Michigan's Upper Peninsula, viewed through the lens of lifetime Yooper Laurel and her bright young daughter Skye, is a place of natural wonder, family history, community ties, and the hardship that comes along with the constraints of small, weather-beaten towns that become heaven-on-earth for a few fleeting weeks a year. Laurel is raising Skye alone, having chosen to nurture family rather than stretching her own wings and flying downstate for better jobs and opportunity. It's a choice she is secure in until blow after blow-death, financial uncertainty, unstable housing-leave her questioning whether it's time to throw in the towel and relocate Skye to a place where her talents can really shine.

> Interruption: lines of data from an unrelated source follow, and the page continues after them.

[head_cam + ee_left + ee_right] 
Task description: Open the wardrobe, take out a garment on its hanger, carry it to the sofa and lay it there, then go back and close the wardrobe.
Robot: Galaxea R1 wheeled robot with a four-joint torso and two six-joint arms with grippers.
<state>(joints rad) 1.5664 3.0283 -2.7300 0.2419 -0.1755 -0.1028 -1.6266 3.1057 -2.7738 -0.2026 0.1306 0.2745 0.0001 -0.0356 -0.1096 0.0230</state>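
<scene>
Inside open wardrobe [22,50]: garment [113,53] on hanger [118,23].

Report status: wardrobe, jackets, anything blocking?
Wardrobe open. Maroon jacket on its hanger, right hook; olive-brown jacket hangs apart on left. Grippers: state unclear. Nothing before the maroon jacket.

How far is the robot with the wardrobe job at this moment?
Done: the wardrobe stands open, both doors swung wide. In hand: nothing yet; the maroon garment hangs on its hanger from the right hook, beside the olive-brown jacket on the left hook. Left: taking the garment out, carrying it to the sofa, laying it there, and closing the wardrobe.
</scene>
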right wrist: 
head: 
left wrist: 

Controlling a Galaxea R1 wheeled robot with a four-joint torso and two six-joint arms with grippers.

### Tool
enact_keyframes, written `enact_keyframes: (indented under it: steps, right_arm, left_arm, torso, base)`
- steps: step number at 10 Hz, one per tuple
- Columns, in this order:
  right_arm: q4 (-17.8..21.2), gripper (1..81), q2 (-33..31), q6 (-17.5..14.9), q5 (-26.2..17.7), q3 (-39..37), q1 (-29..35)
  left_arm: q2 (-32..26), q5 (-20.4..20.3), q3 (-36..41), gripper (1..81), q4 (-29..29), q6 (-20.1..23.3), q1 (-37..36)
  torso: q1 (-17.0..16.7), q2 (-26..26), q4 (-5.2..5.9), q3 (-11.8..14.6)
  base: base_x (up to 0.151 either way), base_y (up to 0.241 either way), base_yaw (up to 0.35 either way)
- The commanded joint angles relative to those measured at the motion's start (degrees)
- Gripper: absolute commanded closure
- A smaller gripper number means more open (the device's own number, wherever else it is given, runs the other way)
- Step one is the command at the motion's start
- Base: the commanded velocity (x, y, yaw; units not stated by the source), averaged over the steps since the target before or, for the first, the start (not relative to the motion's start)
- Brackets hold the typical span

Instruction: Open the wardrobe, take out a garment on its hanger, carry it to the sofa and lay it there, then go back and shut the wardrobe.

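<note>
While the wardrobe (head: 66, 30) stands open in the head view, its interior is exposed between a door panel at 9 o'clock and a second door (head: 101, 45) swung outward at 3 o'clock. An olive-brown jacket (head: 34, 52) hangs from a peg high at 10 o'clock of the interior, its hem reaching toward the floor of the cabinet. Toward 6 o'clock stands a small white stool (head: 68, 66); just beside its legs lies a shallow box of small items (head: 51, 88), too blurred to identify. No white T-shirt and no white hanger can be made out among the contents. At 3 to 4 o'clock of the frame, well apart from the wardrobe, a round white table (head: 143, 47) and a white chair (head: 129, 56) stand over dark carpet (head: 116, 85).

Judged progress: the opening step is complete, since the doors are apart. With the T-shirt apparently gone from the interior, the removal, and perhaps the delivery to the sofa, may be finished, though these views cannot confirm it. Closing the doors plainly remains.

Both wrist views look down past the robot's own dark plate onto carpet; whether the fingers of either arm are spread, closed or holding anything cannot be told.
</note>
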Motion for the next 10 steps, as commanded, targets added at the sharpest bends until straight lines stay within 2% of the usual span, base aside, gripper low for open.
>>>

Airgood's characters feel true and rich, outwardly simple-the hardworking, salt-of-the-earth types found in every community-but internally complex as they strive for happiness, connection, fulfillment, and comfort in each other, their surroundings, and themselves. A leisurely read with a strong sense of place that is ideal for pairing with the stony beaches of Lake Superior or the sharp crackle of a campfire, or for experiencing the shift in atmosphere reading fiction provides. Copyright 2021 Booklist Reviews.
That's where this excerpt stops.